== Segment start ==

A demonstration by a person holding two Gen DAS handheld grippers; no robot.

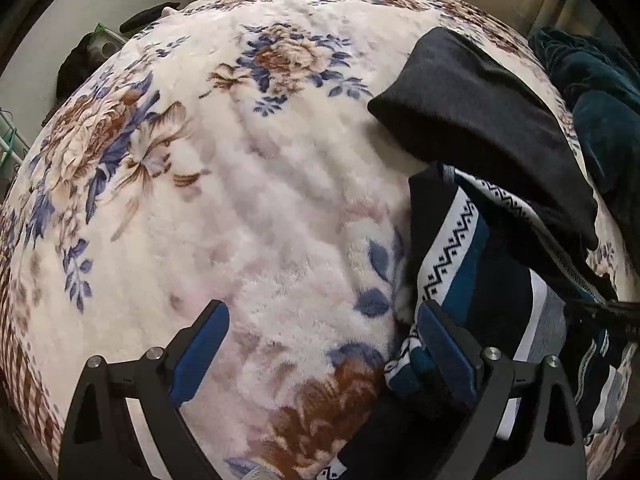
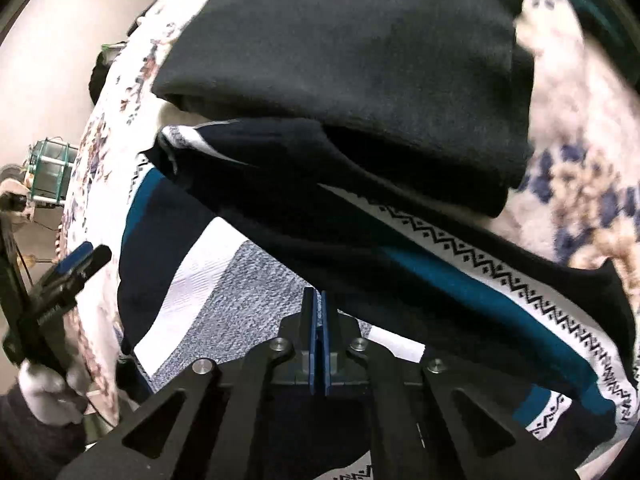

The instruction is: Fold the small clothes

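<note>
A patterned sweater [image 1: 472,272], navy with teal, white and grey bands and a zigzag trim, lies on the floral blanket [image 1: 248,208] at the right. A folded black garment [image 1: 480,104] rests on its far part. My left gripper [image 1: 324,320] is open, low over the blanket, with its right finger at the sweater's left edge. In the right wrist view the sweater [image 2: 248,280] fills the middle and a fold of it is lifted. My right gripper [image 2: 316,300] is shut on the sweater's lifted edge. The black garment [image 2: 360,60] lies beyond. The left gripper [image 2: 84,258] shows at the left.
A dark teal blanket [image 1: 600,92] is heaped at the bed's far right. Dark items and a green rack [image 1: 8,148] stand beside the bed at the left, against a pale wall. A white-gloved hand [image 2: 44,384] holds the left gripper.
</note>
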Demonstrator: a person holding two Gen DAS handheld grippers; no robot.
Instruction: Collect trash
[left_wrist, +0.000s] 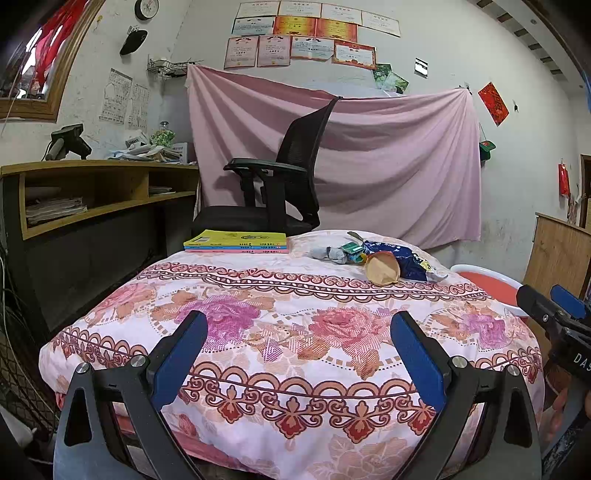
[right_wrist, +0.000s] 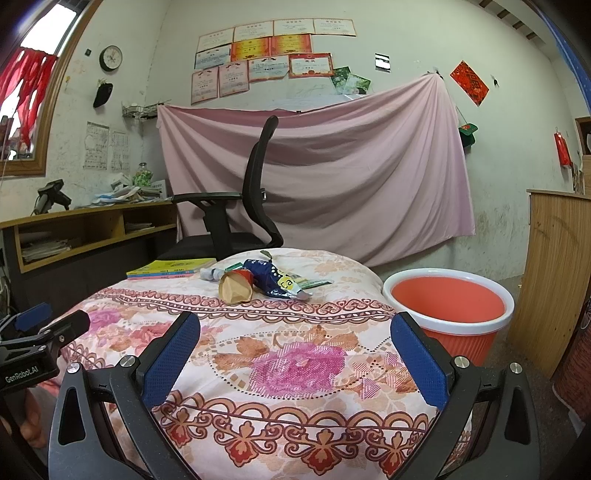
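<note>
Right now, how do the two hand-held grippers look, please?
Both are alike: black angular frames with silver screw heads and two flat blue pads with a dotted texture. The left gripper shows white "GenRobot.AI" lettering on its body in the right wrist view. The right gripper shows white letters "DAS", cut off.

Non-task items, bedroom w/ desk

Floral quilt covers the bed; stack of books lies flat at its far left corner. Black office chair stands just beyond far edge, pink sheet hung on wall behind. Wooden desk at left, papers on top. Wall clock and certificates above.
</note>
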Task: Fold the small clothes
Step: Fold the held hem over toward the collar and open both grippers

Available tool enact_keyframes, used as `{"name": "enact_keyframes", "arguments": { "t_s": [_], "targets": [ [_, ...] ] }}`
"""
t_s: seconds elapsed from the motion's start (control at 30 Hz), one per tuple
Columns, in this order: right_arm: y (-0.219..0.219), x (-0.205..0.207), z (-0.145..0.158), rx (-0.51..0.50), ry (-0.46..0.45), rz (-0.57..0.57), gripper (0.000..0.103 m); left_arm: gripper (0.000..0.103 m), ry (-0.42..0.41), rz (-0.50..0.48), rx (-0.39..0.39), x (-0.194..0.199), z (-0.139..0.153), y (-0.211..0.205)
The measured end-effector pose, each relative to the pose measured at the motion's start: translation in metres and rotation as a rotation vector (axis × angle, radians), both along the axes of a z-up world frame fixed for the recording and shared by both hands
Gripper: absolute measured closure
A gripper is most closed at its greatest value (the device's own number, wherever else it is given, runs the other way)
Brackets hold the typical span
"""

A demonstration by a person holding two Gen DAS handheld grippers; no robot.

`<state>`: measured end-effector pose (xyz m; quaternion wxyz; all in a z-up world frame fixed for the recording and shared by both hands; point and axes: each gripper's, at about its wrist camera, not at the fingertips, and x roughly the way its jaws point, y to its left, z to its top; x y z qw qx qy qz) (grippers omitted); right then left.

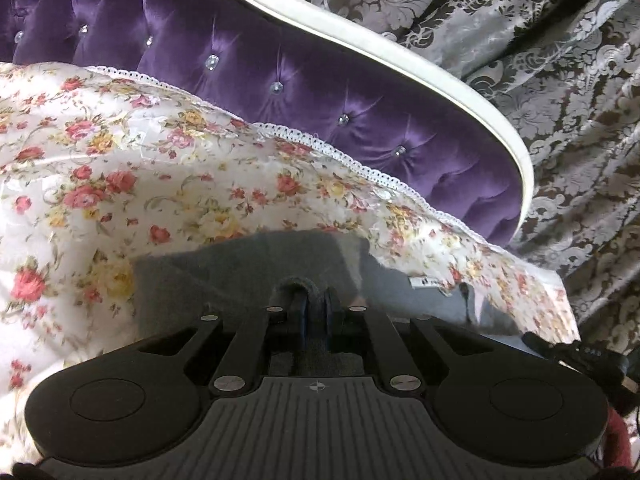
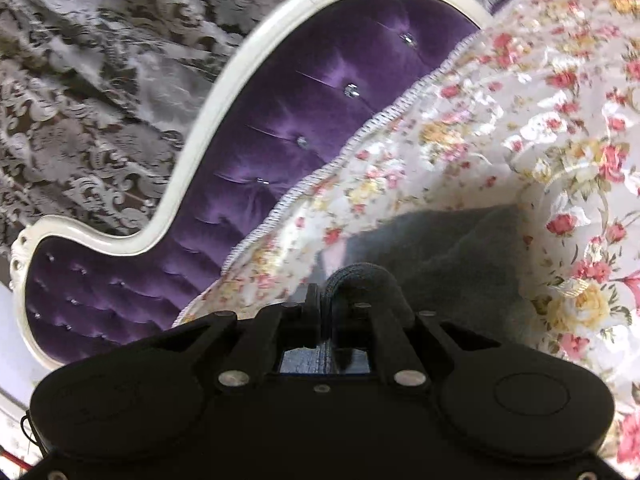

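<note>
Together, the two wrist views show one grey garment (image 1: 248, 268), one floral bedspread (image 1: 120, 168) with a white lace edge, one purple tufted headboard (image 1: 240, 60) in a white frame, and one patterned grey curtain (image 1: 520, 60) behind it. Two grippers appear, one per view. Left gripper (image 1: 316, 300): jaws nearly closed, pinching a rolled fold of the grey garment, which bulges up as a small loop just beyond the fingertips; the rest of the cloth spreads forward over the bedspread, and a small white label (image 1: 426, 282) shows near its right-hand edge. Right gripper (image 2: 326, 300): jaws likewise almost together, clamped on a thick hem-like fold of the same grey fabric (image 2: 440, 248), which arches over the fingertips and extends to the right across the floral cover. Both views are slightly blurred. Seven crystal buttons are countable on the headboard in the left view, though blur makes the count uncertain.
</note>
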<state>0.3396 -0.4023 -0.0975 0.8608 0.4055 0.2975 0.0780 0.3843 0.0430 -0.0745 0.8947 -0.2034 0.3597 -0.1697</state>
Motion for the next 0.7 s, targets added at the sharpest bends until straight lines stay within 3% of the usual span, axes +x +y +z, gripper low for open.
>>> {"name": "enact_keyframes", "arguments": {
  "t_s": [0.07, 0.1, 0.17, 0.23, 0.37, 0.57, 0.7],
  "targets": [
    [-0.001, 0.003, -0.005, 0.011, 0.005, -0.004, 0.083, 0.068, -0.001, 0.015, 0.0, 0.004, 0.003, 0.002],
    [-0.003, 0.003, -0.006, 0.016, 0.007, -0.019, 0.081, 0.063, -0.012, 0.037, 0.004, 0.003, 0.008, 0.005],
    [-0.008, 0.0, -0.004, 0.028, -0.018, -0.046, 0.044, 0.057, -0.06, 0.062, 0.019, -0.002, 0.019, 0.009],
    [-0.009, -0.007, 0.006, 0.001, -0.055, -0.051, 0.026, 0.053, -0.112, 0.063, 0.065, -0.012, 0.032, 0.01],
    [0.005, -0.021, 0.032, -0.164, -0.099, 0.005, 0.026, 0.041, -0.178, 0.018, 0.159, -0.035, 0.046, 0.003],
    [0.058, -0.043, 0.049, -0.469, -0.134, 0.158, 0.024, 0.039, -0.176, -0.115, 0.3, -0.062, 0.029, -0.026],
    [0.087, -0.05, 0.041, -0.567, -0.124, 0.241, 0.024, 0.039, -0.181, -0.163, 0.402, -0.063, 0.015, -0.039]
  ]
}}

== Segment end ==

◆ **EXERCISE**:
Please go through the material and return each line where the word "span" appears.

◆ **ANSWER SPACE**:
Brackets hold the typical span
Motion for the next 0.7 s, targets added at the sharpest bends until straight lines stay within 3% of the usual span, axes +x +y +z, gripper low for open.

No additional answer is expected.